Bulgaria's Election Hangover
After Sunday's bizarre cocktail of presidential and local election runoffs in Bulgaria, the nation is slowly waking up to a solemn and inevitable question:
What happened yesterday?
Most notably, Bulgaria elected its next President, Rosen Plevneliev, a prosperous businessman-turned Regional Development Minister and a man who insisted on being "an expert and not a politician" until the ruling centrist-right GERB asked him (or rather forced him) to run.
Unfortunately for Plevneliev, he had the highest approval rating among all GERB ministers – and the party's leader, PM Boyko Borisov, decided to play safe.
During his election campaign, Plevneliev apparently struggled to impersonate a politician, as he mostly parroted vague phrases like "European integration is very important", "we have to improve the economy", etc.
His main opponents, though more experienced in the political field, did no better. Left-wing Bulgarian Socialist Party's candidate Ivaylo Kalfin, the country's former EU Commissioner and non-partisan bidder Meglena Kuneva, as well as Plevneliev himself, engaged in painfully hollow debates, often giving the impression they had no idea what kind of office they were running for.

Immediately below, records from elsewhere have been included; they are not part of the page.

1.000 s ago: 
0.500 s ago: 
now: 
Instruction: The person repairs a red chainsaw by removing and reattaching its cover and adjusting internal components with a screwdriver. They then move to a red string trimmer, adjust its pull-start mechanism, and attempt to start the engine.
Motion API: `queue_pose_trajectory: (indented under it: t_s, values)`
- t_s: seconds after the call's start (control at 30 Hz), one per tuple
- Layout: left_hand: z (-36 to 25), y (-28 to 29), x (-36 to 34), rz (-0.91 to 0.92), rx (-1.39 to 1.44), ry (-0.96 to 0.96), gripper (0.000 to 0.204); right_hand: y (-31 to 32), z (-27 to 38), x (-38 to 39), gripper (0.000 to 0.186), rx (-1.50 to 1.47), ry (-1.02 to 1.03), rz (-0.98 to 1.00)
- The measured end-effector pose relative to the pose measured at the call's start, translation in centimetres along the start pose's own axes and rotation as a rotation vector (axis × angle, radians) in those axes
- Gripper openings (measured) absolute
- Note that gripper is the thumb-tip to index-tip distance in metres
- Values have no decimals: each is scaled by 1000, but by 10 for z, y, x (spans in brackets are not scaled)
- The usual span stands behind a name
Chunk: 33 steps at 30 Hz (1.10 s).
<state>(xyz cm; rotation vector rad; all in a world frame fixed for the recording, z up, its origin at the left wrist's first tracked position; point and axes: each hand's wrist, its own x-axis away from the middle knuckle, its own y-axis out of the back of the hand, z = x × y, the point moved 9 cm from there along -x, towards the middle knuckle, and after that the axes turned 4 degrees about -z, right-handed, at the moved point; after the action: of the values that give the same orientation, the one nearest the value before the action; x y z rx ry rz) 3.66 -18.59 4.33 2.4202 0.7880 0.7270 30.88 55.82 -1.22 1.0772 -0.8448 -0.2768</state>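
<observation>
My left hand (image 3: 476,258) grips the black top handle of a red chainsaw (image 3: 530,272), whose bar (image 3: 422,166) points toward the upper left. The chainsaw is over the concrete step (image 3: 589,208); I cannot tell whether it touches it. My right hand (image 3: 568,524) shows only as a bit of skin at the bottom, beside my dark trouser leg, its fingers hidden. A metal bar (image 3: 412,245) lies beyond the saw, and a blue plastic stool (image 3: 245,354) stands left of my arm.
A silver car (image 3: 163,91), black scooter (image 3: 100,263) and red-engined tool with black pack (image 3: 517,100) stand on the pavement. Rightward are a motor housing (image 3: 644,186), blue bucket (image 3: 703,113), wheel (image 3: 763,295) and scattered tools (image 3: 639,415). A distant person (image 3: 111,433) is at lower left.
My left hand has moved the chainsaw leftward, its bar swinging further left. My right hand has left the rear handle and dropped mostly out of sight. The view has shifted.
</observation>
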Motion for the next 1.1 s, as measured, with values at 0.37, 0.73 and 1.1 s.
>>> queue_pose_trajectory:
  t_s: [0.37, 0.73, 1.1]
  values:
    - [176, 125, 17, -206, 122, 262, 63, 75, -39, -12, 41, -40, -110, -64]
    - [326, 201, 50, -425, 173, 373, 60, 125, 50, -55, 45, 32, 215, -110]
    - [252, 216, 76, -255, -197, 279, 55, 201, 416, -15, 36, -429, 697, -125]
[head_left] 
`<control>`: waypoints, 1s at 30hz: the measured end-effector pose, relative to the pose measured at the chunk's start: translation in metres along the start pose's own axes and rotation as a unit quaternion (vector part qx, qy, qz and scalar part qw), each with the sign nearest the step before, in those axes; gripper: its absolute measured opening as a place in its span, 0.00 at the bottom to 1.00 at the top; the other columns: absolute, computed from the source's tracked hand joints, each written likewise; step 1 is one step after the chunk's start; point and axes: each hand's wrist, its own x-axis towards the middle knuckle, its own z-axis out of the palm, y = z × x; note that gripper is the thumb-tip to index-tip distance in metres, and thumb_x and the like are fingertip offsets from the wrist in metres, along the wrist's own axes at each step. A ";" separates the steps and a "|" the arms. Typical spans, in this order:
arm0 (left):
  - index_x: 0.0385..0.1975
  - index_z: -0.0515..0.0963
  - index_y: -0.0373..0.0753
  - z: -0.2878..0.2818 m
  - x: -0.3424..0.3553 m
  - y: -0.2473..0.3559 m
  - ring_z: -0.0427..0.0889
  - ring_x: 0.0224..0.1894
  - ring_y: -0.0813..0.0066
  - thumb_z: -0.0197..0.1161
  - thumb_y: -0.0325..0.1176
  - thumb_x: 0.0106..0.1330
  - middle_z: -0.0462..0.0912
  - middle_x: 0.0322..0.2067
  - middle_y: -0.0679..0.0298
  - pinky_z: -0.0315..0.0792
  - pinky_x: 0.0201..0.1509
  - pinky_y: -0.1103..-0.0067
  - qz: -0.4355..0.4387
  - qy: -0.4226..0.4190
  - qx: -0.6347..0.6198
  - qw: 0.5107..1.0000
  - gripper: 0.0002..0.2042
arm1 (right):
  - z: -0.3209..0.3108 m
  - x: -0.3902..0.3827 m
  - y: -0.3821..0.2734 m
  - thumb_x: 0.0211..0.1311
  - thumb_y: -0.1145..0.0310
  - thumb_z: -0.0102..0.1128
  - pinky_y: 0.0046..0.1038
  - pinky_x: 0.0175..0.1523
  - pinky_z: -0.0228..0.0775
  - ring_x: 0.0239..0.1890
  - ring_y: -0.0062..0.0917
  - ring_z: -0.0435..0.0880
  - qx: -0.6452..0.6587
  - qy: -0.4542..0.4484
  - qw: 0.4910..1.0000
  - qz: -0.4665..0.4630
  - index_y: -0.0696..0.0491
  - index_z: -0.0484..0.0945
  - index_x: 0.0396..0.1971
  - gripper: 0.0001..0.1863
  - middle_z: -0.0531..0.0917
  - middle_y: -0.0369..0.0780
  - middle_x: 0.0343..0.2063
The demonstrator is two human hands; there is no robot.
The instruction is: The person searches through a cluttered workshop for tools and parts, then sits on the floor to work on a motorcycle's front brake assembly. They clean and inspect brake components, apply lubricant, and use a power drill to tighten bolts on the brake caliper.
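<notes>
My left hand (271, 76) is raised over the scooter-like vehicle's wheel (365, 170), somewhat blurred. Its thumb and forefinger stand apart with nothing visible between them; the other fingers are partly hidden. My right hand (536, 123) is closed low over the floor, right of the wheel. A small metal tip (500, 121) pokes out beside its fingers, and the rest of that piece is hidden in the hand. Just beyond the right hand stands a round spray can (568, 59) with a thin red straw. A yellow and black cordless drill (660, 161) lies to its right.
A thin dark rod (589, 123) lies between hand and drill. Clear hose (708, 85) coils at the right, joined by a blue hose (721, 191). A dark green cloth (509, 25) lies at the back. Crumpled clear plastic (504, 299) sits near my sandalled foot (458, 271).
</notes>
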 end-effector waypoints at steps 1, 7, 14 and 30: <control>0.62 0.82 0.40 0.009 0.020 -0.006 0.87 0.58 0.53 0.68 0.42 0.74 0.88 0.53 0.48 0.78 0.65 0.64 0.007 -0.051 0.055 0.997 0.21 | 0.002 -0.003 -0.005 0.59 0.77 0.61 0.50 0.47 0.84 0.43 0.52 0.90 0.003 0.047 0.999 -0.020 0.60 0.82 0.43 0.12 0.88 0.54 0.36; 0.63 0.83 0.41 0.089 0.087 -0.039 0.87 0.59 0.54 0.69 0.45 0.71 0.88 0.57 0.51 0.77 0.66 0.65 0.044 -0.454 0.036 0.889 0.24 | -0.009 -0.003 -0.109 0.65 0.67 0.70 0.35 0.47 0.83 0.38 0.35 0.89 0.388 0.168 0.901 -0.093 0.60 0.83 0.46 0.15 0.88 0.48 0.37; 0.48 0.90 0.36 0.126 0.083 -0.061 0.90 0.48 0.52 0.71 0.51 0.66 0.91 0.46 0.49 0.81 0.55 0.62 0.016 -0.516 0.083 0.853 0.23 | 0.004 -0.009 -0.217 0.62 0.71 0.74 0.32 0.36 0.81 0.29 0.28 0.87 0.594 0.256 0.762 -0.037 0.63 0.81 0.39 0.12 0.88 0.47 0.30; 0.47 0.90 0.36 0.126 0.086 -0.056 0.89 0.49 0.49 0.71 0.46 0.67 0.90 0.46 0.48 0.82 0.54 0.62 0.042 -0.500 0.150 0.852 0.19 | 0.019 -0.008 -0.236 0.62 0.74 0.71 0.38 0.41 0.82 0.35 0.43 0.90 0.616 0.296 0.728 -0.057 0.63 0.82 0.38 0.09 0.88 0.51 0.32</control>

Meanwhile, the local elections across the country went largely unnoticed. The focus on the "glamorous" presidential race conveniently let a disturbing number of local violations slip by, including the infamous vote-buying practice which is already considered a Bulgarian trademark.
Plevneliev seems an intelligent man and will probably learn a thing or two about politics during his 5-year term in office. One question remains: when will Bulgaria learn to carry out proper democratic elections?